:: EXTRACTED DATA ::

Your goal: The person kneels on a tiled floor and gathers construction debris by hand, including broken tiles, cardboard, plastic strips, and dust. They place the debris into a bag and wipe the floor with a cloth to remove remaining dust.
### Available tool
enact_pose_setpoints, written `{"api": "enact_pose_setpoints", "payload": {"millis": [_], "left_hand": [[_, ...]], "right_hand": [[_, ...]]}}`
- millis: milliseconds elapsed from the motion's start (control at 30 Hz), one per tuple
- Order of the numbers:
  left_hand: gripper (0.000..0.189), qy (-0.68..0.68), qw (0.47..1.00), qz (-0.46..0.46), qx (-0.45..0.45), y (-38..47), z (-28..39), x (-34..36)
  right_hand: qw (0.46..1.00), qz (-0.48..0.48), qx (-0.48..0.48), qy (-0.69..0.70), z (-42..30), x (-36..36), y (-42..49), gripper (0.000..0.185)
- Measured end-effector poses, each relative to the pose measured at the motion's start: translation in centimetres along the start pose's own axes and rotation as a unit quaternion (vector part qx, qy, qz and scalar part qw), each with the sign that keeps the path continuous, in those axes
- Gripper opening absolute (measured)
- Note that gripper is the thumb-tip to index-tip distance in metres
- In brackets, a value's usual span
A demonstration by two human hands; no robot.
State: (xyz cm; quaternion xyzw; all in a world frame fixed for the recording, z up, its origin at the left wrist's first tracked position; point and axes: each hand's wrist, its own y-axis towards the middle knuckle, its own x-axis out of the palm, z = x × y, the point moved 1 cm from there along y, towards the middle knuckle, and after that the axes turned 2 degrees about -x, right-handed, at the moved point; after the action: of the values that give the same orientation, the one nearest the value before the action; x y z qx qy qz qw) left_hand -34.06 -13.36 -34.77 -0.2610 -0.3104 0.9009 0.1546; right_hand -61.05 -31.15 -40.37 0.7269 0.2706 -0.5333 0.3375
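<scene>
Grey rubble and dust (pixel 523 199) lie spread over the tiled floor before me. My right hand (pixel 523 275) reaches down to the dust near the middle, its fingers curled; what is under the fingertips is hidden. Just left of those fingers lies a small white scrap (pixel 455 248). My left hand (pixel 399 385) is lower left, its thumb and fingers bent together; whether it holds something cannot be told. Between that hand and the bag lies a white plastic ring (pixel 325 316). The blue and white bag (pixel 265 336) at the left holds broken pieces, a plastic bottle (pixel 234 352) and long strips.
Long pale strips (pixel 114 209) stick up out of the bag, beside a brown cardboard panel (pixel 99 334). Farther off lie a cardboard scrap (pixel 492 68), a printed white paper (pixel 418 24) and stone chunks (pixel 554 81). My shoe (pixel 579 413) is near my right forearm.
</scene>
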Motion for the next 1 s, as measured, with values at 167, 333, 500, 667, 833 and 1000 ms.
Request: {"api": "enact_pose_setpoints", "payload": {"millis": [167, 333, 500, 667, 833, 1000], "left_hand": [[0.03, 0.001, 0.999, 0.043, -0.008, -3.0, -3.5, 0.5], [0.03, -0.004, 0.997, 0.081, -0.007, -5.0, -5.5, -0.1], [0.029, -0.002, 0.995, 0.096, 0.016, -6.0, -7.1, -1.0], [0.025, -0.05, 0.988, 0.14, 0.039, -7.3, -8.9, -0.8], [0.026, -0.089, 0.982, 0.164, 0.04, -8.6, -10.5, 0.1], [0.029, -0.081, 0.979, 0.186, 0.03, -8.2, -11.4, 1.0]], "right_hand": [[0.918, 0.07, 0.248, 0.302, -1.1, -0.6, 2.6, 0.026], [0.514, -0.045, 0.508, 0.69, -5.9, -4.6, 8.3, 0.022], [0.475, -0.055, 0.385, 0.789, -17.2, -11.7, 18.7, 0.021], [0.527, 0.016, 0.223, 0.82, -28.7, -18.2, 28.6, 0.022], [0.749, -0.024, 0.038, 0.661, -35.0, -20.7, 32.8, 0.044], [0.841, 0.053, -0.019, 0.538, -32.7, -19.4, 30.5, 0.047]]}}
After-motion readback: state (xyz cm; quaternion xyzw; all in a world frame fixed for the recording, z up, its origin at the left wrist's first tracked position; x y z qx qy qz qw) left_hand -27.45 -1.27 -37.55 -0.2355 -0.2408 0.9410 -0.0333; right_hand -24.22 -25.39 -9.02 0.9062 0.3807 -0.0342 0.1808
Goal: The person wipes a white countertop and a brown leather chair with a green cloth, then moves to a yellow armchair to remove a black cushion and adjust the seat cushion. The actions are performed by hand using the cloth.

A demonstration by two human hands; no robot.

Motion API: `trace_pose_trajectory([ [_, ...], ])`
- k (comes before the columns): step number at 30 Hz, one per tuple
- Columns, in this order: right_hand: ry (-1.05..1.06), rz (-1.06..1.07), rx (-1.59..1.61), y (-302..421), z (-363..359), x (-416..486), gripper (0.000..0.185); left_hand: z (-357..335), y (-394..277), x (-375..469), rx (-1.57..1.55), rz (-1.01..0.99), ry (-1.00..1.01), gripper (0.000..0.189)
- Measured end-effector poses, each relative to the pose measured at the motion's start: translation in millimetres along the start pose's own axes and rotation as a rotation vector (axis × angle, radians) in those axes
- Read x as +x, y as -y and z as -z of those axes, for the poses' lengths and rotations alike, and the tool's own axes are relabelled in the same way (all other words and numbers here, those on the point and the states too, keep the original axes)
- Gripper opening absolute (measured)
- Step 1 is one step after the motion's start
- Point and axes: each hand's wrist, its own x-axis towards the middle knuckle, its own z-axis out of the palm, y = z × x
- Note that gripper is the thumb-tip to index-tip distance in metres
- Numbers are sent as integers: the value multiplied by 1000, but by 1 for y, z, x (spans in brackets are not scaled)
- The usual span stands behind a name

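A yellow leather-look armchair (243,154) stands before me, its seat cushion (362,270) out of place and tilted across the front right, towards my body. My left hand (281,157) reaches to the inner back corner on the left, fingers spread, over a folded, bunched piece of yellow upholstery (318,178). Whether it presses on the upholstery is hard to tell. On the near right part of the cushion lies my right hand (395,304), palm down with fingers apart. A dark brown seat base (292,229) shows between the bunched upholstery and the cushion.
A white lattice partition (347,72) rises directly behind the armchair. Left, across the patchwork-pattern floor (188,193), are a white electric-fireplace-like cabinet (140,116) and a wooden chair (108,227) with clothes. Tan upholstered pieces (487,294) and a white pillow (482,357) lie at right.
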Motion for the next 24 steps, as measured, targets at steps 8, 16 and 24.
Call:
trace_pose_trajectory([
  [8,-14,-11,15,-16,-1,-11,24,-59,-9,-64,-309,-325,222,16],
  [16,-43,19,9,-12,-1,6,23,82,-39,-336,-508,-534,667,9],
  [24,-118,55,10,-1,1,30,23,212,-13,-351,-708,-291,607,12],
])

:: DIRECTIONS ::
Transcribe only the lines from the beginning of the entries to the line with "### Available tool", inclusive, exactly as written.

:: TASK SOLUTION ::
Your goal: The person kneels on a tiled floor and gathers construction debris by hand, including broken tiles, cardboard, plastic strips, and dust. They place the debris into a bag and wipe the floor with a cloth to remove remaining dust.
### Available tool

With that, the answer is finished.